I created this workout for my friend, Marie. She just had a baby at the end of November, and she is now cleared to workout. Before we did the workout in the video below Marie did a fitness test. I will make a separate video of the fitness test so anyone who wants to check on their fitness level, and measure their progress that way can.
For the fitness test Marie did the maximum number of reps of each exercise that she could for 60 seconds. Her results were as follows:
Pushups: 2 full on toes, 6 on her knees (This was fantastic! She didn’t think she could even do one).
Jumping Jacks: 58
Plank: She held it for the entire 60 seconds!
High Knees: 25 seconds, rested, was able to do 10 additional seconds before the timer finished (35 seconds total)
Squats with proper form: 19
Lunges with proper form: 11
Marie has committed 4 days per week to getting in shape, so expect to see her in some future videos as she completes the Fitness Bender Mommy Makeover.
After the fitness test we did the workout listed below. I have provided a breakdown, and recommended reps for all fitness levels so no one feels left out. Enjoy!
Beginners Workout: Mommy Makeover
Beginner: 10 reps, 30 seconds for timed exercises (feel free to break up the reps. Marie did the hip lifts in sets of 3.)
Intermediate: 15 reps, 45 seconds for timed exercises (repeat the sequence twice)
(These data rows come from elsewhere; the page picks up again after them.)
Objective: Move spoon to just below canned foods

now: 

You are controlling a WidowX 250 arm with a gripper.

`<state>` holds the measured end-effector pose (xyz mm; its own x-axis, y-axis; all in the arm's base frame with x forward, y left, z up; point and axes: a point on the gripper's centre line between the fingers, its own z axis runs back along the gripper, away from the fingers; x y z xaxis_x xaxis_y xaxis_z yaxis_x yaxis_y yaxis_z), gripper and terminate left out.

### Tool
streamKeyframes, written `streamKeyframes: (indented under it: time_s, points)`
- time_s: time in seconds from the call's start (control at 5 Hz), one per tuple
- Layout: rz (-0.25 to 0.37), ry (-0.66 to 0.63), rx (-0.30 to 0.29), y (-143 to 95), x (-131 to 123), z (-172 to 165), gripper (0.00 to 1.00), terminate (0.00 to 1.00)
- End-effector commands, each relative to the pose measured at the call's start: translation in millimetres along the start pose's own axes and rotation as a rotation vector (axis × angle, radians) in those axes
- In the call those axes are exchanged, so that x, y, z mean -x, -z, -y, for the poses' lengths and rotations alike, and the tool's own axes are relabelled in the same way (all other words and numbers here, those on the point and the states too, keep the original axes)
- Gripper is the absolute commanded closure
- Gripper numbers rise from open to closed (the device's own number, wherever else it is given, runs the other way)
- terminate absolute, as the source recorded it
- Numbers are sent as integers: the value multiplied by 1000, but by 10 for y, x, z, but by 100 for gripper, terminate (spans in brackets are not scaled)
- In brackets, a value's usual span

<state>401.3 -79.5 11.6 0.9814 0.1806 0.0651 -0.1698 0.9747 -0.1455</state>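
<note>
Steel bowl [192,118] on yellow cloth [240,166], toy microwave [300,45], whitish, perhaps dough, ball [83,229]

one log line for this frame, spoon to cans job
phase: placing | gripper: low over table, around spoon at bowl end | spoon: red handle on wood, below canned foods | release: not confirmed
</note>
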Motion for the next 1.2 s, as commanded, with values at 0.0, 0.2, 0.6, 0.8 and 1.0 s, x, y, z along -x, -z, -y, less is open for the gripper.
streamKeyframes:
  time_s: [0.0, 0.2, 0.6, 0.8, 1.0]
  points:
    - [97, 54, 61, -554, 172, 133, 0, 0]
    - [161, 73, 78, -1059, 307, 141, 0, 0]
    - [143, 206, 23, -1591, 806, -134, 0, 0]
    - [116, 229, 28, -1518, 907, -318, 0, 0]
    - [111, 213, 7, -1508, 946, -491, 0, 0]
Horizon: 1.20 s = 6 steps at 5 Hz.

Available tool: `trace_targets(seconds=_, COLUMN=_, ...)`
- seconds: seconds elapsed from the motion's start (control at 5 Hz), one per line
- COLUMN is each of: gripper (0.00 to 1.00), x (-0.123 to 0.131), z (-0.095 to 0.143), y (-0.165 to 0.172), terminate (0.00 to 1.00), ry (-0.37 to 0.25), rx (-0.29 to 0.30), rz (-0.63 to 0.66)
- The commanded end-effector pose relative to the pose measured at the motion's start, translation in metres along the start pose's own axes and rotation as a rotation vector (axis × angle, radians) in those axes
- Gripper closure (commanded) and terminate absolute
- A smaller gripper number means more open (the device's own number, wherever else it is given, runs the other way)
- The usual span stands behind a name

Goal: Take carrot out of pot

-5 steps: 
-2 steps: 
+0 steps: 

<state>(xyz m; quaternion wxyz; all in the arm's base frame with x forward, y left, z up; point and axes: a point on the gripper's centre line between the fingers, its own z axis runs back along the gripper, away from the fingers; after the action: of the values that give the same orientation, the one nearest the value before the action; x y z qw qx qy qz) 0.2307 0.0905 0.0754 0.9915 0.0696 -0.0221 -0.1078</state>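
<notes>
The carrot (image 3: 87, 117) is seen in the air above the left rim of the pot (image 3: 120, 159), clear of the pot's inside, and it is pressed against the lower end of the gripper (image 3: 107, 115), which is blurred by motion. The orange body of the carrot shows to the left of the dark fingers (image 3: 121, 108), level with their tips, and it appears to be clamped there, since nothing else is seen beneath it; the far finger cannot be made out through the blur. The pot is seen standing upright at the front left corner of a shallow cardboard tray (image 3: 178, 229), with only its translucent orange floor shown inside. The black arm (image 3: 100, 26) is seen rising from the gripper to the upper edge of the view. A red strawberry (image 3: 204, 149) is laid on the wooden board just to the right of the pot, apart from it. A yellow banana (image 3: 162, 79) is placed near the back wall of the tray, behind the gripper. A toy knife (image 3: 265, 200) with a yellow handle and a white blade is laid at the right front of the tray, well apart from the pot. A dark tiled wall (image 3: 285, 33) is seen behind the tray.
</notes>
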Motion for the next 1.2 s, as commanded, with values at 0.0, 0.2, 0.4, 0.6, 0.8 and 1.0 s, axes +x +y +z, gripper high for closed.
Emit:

Advanced: 20 reps, 60 seconds for timed exercises (repeat the sequence 3-4 times)
1. High Knees (timed)
2. Hip Lift
3. Leg Series (right)
4. Leg Series (left)
5. Mountain Climber (timed)
6. Side Plank (right): there are variations for this in the video, Marie held the side plank on an extended arm.
7. Side Plank (left)
Remember, if you are just starting out these exercises are going to be hard, but you can do it! Don’t be afraid to take breaks while you are doing your reps. When you start out the first thing you need to do is build your muscle strength and muscle tone. Congratulations on getting started!